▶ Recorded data
=-=-=-=-=
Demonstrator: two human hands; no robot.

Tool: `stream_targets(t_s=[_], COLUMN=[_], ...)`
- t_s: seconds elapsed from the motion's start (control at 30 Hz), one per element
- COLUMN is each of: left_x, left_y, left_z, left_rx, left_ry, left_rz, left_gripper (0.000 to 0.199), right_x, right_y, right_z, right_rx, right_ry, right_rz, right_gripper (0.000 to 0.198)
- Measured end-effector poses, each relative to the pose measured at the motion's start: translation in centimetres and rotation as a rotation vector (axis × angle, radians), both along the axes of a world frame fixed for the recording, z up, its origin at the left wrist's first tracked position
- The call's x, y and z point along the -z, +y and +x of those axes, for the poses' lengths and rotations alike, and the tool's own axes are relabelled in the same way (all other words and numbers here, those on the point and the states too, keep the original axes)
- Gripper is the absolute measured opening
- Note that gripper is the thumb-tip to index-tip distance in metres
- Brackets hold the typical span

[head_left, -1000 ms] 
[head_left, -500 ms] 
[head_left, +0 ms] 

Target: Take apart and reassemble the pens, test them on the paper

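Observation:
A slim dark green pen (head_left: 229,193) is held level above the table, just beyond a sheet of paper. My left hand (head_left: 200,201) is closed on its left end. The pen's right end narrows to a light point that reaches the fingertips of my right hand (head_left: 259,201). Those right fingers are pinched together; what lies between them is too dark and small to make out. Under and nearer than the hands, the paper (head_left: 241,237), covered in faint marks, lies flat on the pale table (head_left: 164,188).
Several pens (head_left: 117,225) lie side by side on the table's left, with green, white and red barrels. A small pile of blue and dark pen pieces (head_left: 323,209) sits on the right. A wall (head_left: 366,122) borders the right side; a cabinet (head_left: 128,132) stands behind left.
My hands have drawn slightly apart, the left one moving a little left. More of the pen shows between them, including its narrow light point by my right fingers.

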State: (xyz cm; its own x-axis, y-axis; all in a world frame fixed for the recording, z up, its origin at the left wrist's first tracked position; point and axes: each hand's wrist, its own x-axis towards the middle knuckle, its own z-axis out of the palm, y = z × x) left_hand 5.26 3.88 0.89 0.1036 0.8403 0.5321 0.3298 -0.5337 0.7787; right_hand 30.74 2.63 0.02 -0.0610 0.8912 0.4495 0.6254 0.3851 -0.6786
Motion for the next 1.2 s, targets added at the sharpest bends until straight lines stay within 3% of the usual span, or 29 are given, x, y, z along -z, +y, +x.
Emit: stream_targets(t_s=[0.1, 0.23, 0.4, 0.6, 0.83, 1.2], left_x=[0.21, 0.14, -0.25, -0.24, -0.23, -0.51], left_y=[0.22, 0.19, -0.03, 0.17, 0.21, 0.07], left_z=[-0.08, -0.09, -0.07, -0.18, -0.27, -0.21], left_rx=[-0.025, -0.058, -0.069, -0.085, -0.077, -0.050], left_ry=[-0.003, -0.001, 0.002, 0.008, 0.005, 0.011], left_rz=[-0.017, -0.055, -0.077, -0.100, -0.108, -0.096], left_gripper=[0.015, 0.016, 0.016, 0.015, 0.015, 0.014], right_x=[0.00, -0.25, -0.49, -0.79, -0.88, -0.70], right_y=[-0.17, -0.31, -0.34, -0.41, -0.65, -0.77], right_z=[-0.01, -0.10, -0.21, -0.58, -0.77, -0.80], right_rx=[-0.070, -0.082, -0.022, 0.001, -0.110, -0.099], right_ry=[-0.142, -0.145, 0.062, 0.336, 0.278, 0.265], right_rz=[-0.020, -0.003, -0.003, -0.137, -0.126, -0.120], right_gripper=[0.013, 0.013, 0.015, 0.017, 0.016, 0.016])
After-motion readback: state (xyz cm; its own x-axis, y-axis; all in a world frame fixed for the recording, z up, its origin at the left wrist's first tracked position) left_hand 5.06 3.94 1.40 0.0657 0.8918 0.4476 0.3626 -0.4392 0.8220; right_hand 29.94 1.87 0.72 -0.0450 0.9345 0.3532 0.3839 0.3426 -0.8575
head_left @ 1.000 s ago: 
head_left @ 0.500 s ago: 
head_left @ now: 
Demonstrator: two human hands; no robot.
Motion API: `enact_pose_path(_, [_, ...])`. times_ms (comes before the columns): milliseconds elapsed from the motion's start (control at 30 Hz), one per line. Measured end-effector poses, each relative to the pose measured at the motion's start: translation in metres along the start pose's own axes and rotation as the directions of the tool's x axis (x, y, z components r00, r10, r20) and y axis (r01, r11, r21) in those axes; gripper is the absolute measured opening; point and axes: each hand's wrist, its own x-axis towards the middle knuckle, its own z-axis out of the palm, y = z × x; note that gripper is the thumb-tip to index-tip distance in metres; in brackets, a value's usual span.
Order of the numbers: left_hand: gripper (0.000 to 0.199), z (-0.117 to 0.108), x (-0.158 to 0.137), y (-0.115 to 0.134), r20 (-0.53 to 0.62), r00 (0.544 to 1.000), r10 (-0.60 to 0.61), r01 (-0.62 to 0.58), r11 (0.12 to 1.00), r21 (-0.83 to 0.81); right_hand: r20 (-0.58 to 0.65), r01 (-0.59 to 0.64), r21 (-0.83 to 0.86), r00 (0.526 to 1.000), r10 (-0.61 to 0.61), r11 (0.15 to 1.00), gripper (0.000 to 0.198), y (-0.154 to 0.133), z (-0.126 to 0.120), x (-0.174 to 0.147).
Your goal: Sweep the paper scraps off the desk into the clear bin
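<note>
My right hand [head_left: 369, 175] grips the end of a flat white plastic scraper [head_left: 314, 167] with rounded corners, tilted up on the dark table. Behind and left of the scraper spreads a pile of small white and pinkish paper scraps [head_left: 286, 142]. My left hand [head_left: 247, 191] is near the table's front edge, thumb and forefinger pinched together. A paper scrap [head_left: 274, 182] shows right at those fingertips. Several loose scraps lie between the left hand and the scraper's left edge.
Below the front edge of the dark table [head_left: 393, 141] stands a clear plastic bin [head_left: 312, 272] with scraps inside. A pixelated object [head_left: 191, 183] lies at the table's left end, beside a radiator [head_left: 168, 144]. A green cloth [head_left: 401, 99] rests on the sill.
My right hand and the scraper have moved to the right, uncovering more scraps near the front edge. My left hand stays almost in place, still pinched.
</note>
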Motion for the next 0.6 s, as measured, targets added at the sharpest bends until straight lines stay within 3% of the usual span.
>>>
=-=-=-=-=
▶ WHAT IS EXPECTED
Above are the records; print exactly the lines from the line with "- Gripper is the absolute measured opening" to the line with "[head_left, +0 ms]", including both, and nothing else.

▶ TASK RESPONSE
- Gripper is the absolute measured opening
- Note that gripper is the thumb-tip to index-tip distance in metres
- Brackets hold the typical span

[head_left, -1000 ms] 
[head_left, -500 ms] 
[head_left, +0 ms] 

Besides the given answer, there is nothing more to add.